WiFiOPT1 interface cant reach internet

sloan

I want to allow a wireless AP net access from OPT1

This is the rule for the WiFiOPT1 interface I want this to go straight to the internet not to the LAN

What am i doing wrong?

FIREWALL RULES fir WiFiOPT1
TCP  WiFiOPT1 net  *  ! LAN net  *  *

WAN

*  RFC 1918 networks  *  *  *  *  Block private networks

TCP  *  *  192.168.1.1  80 (HTTP)  *  NAT Opening Remote GUI access for PFS

TCP  *  *  192.168.2.1  25 (SMTP)  *  NAT NAT allow smtp to mail server

TCP  *  *  192.168.2.1  80 (HTTP)  *  NAT NAT allow http to GEARNET

TCP  *  *  192.168.2.5  80 (HTTP)  *  NAT Forwarded to SugarCRM

LAN
*  LAN net  *  *  *  *

Firewall: NAT: Port Forward

WAN  TCP  22 (SSH)  192.168.2.239
(ext.: 66.74.666.999) 22 (SSH) NAT allow SSH to NSLU server

WAN TCP 80 (HTTP) 192.168.2.239
(ext.: 66.74.666.999) 80 (HTTP) NAT allow http to NSLU  server

WAN TCP 8080  192.168.2.5
(ext.: 66.74.999.999) 80 (HTTP) Forwarded to SugarCRM

hoba

Are you sure you only want to allow tcp but not icmp, udp and so on? Change the protocol to any in your optwifi rule. Guess you just have issues pinging as you don't allow icmp and with nameresolution as you not allow udp.

sloan

oops  that was really set to any, as it is now.  I copied it when I was testing switching it around, testing other options etc..

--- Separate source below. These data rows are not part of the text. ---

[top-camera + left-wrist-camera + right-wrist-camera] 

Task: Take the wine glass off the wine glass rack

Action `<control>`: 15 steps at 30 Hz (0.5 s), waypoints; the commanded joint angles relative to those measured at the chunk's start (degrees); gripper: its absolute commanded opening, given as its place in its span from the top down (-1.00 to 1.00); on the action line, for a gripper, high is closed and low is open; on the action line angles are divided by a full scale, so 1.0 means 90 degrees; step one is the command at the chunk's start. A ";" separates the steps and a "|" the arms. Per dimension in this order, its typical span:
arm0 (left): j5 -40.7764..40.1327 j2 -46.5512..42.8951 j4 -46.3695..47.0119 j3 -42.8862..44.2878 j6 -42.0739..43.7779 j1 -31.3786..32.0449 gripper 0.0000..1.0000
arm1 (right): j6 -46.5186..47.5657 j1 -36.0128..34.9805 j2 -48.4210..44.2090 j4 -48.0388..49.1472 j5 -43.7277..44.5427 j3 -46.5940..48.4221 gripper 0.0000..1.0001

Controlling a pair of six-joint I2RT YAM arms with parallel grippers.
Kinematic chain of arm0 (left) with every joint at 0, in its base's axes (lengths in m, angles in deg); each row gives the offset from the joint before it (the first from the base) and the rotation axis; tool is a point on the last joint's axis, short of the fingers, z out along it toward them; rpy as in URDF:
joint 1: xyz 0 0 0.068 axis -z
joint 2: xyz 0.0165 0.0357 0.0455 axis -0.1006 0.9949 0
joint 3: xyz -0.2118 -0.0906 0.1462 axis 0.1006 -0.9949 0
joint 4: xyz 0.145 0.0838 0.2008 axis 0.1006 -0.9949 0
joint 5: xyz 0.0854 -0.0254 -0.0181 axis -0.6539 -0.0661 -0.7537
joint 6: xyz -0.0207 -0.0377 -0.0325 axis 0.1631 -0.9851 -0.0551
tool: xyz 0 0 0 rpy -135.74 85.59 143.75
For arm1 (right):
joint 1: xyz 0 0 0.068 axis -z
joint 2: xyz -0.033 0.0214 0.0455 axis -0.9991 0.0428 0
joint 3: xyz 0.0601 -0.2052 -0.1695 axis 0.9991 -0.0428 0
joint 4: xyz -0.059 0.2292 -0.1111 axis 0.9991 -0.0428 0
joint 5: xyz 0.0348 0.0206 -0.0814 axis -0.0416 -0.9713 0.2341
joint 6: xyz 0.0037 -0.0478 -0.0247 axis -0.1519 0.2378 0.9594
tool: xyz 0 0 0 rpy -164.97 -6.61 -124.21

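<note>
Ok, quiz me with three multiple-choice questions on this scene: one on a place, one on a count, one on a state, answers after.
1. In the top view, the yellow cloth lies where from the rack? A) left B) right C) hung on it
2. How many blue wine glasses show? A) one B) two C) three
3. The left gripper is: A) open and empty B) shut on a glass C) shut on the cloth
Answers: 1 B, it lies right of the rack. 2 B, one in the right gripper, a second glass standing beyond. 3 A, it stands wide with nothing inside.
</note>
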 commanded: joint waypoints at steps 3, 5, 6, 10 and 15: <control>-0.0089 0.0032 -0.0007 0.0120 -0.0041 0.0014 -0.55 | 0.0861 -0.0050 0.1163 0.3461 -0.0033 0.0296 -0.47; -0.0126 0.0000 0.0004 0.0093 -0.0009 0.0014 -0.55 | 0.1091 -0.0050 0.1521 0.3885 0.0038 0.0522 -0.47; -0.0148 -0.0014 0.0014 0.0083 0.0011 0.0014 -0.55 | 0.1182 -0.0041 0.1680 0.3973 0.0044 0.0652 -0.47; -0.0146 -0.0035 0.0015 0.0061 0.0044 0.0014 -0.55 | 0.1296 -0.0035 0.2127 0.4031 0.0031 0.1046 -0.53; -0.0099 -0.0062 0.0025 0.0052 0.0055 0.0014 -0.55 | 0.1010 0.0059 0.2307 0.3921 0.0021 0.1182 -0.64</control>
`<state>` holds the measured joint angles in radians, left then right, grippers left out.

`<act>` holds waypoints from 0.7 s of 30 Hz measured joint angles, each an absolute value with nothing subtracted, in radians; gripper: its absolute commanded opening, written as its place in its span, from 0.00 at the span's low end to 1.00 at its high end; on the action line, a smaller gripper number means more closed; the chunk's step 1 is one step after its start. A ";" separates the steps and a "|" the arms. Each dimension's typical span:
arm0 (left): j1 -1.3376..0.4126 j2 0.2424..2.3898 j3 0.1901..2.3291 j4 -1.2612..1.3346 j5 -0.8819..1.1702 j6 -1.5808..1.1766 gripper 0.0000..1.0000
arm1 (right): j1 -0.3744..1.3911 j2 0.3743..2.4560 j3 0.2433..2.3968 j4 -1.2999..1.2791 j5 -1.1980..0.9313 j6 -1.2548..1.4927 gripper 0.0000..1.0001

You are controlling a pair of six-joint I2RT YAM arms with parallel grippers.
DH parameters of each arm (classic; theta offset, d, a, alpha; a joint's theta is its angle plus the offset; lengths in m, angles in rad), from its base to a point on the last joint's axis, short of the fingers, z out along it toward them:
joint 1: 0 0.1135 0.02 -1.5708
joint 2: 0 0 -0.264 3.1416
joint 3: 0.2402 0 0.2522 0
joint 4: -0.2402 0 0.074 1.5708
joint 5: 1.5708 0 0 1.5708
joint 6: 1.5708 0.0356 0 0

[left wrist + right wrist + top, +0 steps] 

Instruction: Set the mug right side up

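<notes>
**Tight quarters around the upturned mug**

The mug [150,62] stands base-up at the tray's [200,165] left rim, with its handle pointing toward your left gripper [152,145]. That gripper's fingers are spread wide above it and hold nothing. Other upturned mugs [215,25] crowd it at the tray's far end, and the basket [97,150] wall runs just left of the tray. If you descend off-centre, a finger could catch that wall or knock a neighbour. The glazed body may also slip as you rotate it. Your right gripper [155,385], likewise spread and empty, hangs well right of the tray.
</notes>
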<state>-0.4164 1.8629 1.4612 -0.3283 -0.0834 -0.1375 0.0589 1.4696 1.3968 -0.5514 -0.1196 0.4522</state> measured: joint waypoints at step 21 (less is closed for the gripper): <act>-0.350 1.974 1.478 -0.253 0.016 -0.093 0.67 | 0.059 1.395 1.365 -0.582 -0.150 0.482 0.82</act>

I can ping VIA pfsense ssh to the server in the DMZ.  so I know the NIC  works.  But some other config is messed up.

I read the monowall tutorial on DMZ'S that is where I got that firewall rule from.

Do you have any other suggestions?

sai

you haven't stated what the problem is.

sloan

I could be more clear, so here goes.    Here is what i stated above      "I want to allow a wireless AP net access from OPT1"

I can't ping out of the OPT1 interface to the internet.  I can ping from pf through the OPT1 interface to the DMZ server.  So the nic works.

I read the monowall tutrorial for DMZ's and implemented the firewall rules to allow access to the DMZ to the net.  But they are not working in my implementation.

Thanks in advance for any help and for the above replies.

sloan

Here is what I did to fix this.  I reinstalled pf in a live production environment.  I had live hosts attached to all 4 NIC ports.  When I tried to implement the firewall rule as listed in the monowall DMZ tutorial without live hosts attached the NIC would not allow any traffic to the NET.  the NIC's would allow traffic from the pf ssh console to the LAN'S not the other way.  I would normally say pf would not need a live host but this is the third time I tried I fresh install.  The third was a charm.  And only on the third time did i have a live host attached,  so who knows?
I started with allowing all to all on the LAN2 and LAN3  NIC'S.  Once I knew they were allowing traffic to the net and each other I tightened them down with allow any traffic to the NET and not the other LAN'S.  Similar to a DMZ.

Right before the new install I was getting some strange firewall errors in the log.  I tried to correct and then went for a fresh install.

Now I can have WiFi on its own LAN straight to the net,  no access to the other LAN'S.  ;D 8)

jeroen234

sounds like you had made a bridge somewhere
but dit not had all conections of the bridge pluged in
so then the bridge is broken and will not work

sloan

Yes that probably had something to do with it.  In the configuration I had in the past bridged some interfaces.  It is possible that I did not unbridge them.  Who knows I thought that I did?